INSTRUCTIONS TO FOLLOW: Once you reach the line containing "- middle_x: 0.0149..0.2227" in the data below, restate each line word for word up to and including the one containing "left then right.".

DATASET EXTRACT:

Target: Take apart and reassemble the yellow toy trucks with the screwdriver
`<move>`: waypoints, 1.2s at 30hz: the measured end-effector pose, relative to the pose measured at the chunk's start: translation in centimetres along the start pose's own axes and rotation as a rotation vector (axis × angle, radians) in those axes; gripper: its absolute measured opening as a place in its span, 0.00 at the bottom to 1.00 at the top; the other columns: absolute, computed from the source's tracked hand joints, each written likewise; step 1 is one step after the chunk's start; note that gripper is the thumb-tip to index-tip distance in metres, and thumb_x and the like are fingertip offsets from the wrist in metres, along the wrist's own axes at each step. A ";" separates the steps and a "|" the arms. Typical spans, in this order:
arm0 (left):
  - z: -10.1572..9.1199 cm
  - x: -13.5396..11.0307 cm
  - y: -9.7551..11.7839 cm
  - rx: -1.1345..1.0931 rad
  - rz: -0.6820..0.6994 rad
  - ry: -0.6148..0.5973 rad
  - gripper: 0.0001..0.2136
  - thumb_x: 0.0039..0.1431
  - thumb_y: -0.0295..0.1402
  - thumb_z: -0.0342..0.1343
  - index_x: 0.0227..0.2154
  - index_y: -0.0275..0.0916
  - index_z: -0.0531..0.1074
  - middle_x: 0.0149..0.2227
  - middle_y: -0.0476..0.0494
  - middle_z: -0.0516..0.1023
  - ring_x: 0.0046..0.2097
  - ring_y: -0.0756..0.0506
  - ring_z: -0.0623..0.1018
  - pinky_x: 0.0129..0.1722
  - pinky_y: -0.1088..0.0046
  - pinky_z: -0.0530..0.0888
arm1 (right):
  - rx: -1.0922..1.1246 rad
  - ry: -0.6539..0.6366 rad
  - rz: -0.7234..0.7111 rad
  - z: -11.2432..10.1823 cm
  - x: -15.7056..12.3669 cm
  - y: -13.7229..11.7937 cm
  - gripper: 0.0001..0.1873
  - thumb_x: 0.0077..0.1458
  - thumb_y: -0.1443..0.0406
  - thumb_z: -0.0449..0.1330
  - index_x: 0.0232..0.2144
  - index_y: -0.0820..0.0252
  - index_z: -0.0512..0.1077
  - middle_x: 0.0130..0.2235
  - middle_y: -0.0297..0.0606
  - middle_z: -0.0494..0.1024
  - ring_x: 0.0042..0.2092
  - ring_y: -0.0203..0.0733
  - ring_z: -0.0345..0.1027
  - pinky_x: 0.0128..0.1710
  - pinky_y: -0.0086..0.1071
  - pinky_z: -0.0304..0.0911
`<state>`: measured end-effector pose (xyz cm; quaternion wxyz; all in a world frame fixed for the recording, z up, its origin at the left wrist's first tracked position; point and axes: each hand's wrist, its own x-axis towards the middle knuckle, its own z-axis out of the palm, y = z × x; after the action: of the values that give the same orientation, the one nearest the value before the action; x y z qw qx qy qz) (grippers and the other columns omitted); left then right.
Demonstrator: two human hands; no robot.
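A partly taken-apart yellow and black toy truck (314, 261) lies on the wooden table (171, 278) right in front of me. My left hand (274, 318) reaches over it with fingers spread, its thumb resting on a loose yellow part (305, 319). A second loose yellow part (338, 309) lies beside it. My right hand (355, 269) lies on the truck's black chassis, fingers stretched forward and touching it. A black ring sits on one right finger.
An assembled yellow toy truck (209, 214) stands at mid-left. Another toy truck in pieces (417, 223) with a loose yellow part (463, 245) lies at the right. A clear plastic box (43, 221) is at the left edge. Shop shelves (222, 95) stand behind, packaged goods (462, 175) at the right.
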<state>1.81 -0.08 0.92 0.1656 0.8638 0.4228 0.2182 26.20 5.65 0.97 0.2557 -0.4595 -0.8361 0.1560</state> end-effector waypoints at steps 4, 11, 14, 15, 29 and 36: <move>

RESULT OF THIS TASK:
  - middle_x: 0.0149..0.2227
  - middle_y: -0.0476..0.0494
  - middle_z: -0.0516..0.1023
  - ring_x: 0.0046..0.2097
  - ring_y: -0.0756..0.0506
  - ring_z: -0.0623..0.1018
  - pinky_x: 0.0129..0.1722
  - pinky_y: -0.1088..0.0046
  - pinky_z: -0.0530..0.0888
arm1 (right):
  - rx: -1.0922..1.1246 rad
  - ry: -0.6539..0.6366 rad
  - rz: -0.7234..0.7111 rad
  - z: -11.2432..10.1823 cm
  - x: -15.7056..12.3669 cm
  - y: -13.7229..11.7937 cm
  - gripper: 0.0001..0.1873
  - thumb_x: 0.0077..0.1458
  - thumb_y: -0.1443..0.0406
  - thumb_z: -0.0449..0.1330
  - index_x: 0.0232..0.2144
  - index_y: -0.0820..0.0252
  - index_z: -0.0512..0.1077
  - middle_x: 0.0130..0.2235
  - middle_y: -0.0297..0.0606
  - middle_z: -0.0494..0.1024
  - ring_x: 0.0042..0.2092
  - ring_y: -0.0203..0.0733
  - ring_z: -0.0345..0.1027
  - pinky_x: 0.0128..0.1710
  - pinky_y: -0.0086..0.1071
  - pinky_z: -0.0304..0.0911
`<state>`: measured end-effector pose (xyz cm; quaternion wxyz; all in a world frame fixed for the recording, z up, its origin at the left wrist's first tracked position; point and axes: each hand's wrist, its own x-axis towards the middle knuckle, its own z-axis out of the palm, y = z × x; after the action: of the values that give the same orientation, the one nearest the value before the action; x y z qw qx qy qz) (grippers and the other columns omitted); left then right.

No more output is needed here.